All I know is what has been shown to "work" in reducing symptoms is regular aerobic exercise and cognitive behavorial therapy. Beyond that most drugs that have been tried don't work for most people or provide little relief.


----------



## mekasmom (Jan 19, 2010)

Dwayne Barry said:


> That's my understanding as well. Some argue it's not really a medical condition but a psychological condition, some argue we are lumping together a number of different conditions into one big one, which is why we can't really identify any pathophysiology that relates to most cases, etc.
> 
> All I know is what has been shown to "work" in reducing symptoms is regular aerobic exercise and cognitive behavorial therapy. Beyond that most drugs that have been tried don't work for most people or provide little relief.
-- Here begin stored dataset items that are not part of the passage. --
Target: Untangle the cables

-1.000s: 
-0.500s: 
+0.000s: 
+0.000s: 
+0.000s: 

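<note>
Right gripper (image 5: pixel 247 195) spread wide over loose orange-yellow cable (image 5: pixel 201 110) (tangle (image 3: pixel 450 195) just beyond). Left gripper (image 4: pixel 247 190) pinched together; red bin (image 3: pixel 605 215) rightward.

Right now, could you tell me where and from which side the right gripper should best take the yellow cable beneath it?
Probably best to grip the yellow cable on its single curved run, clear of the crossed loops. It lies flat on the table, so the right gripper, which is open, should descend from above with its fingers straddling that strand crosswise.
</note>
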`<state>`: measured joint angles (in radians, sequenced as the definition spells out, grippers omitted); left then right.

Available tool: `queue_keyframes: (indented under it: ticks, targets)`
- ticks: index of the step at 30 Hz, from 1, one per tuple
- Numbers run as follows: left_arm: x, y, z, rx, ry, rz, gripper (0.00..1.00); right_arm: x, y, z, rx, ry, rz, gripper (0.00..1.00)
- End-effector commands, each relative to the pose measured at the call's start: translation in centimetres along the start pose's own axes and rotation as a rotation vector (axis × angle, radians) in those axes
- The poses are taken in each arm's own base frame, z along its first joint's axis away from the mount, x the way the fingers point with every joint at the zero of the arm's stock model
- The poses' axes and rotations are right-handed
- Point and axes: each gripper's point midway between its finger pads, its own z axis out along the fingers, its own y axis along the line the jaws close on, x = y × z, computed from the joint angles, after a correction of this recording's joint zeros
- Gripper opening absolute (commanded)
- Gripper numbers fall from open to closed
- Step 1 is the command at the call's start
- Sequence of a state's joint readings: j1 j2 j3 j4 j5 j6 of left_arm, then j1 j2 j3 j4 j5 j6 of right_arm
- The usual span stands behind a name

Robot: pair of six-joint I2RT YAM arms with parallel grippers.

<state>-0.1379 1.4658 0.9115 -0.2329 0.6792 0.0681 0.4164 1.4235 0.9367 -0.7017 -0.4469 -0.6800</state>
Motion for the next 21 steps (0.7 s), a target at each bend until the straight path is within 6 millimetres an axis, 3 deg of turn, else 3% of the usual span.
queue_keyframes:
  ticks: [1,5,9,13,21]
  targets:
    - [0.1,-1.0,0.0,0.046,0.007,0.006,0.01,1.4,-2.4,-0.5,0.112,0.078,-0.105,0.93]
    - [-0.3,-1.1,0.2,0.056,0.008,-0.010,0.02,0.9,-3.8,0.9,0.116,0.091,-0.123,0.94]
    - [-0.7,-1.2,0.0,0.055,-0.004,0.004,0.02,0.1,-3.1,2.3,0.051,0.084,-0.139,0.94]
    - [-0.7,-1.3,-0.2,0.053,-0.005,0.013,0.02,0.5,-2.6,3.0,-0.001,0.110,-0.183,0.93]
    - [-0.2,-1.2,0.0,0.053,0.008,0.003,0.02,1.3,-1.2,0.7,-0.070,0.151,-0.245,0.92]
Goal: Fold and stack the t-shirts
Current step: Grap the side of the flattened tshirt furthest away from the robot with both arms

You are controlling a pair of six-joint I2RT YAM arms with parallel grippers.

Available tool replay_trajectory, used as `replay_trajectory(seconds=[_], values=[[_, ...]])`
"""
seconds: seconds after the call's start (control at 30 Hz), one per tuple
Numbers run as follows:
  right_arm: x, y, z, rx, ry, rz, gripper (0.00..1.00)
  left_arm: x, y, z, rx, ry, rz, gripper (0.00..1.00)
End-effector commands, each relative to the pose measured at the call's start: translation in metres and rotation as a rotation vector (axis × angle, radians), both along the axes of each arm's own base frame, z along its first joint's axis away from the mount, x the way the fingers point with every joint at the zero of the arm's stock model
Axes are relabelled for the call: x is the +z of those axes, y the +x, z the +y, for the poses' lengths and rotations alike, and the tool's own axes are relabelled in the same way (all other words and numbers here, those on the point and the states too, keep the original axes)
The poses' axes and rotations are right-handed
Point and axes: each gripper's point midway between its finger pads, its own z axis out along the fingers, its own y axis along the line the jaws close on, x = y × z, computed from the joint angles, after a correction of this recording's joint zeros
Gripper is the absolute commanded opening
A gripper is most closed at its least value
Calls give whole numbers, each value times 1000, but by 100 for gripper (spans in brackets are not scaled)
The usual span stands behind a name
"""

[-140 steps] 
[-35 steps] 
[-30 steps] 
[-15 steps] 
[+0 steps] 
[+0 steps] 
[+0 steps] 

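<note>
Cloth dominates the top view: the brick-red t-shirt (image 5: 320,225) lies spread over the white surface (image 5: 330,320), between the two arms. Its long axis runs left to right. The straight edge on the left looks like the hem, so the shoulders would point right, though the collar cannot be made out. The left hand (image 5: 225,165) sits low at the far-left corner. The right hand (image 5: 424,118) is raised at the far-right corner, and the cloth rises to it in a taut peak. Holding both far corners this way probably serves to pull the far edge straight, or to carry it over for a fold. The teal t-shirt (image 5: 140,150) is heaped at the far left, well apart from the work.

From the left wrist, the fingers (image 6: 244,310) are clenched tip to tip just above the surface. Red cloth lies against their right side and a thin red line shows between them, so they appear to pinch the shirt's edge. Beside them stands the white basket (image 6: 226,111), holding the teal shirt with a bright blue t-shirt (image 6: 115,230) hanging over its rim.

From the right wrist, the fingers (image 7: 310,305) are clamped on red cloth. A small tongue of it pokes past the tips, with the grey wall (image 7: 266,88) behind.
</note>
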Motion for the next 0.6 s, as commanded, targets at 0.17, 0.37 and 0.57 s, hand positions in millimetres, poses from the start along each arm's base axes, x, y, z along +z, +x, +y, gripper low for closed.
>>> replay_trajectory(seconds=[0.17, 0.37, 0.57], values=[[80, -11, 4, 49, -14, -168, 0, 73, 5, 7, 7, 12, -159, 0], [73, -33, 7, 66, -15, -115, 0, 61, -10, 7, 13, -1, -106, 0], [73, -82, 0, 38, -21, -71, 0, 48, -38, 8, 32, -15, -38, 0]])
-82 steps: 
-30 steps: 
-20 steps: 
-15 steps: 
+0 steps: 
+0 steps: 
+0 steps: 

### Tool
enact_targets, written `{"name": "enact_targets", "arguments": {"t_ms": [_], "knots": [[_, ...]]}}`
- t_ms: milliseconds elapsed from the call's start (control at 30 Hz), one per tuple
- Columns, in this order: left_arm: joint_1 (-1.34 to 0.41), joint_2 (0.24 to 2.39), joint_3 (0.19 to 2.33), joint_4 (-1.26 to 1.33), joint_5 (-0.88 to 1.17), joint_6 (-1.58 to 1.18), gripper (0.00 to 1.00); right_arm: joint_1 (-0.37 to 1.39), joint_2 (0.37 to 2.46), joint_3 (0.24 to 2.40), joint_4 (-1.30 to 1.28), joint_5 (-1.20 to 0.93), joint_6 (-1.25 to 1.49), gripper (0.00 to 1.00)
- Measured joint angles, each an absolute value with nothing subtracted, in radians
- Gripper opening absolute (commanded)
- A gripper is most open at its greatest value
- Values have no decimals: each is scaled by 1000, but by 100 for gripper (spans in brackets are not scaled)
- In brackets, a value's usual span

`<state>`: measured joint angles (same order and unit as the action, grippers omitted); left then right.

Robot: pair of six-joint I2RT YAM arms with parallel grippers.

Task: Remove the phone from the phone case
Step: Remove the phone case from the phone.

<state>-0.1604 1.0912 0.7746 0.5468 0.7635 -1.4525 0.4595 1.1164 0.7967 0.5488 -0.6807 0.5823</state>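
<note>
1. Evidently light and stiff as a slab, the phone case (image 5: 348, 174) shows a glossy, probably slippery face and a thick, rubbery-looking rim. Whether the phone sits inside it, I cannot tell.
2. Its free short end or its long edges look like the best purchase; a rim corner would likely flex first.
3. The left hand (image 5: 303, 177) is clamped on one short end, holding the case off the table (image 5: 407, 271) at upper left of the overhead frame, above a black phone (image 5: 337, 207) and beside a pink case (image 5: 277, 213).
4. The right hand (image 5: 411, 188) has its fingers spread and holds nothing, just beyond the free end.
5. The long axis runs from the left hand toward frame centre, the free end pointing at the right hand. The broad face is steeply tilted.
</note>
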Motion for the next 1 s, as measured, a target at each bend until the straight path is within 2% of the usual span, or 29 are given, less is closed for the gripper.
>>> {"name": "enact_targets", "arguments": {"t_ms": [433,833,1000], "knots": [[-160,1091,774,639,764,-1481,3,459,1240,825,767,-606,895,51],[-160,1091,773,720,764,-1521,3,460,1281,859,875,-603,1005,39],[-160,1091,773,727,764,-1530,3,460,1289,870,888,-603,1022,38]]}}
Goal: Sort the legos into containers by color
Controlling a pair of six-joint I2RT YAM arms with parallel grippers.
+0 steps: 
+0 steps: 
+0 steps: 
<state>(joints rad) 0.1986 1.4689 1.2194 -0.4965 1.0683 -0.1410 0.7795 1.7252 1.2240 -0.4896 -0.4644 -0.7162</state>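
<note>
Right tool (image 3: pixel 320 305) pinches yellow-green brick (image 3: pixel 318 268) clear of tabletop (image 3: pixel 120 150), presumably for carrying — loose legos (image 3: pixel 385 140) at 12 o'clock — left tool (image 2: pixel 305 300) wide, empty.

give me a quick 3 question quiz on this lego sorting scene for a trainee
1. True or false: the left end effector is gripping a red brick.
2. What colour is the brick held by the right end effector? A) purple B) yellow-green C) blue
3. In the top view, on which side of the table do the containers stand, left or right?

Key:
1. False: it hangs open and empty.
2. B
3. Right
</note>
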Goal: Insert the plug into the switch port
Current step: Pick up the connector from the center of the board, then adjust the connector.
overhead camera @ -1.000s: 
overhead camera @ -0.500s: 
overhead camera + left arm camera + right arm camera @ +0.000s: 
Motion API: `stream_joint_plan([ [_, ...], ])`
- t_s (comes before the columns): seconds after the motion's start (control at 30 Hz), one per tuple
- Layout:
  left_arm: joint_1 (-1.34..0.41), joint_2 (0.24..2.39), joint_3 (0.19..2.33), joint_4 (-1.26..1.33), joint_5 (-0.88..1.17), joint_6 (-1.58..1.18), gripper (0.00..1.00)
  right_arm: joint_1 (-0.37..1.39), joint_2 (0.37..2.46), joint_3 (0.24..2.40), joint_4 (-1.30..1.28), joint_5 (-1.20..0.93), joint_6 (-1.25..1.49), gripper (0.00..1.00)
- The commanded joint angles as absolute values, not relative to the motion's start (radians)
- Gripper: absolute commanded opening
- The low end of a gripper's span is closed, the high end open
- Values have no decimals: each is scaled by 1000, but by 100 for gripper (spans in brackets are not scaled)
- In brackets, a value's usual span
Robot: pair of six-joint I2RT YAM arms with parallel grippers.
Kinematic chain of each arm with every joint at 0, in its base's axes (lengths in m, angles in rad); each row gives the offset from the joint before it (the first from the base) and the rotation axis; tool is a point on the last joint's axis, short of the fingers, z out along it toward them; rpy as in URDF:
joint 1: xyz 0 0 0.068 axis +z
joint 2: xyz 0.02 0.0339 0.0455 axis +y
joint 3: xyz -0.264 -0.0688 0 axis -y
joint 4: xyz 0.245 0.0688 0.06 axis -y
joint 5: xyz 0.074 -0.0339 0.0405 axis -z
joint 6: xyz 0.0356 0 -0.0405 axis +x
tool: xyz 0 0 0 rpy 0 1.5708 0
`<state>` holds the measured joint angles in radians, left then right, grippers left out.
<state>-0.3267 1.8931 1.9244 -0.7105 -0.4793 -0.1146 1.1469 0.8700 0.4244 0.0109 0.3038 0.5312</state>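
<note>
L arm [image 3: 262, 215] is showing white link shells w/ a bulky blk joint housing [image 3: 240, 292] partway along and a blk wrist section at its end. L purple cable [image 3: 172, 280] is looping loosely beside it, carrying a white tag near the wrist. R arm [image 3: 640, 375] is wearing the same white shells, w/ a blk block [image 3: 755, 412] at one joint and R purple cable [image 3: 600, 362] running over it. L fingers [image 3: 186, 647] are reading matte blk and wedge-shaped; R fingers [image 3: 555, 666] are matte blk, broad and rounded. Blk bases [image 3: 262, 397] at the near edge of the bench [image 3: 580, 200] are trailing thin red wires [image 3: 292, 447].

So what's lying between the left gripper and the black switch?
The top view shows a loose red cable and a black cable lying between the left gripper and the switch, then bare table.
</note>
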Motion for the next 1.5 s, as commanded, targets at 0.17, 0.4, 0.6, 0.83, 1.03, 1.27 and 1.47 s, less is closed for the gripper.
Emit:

A lot of things are called psychological until the medical establishment can work up a test and a reason for them. It lame on their part to suggest it is nerves or simply imaginary, but they have said that about a lot of things over the years. It has to be something. People don't just make up all that pain. I know my sister suffers horribly from the disease.

A little girl at church suffered from some unknown disease that the doctor called "nerves, anxiety" and things like that. He sent her for a couple of medical consults then suggested a psychologist. She died at age 19 from that nervous condition when her heart gave out.

So many people suffer so much from fibromyalgia. It has to be a clinical issue of some sort that they just haven't figured out. Sad. Personally, I would assume it is an electrical issue of the nervous system, but nobody knows. I just know my sister wasn't helped with pain killers.


----------



## Dwayne Barry (Jan 9, 2009)

mekasmom said:


> A lot of things are called psychological until the medical establishment can work up a test and a reason for them. It lame on their part to suggest it is nerves or simply imaginary, but they have said that about a lot of things over the years. It has to be something. People don't just make up all that pain. I know my sister suffers horribly from the disease.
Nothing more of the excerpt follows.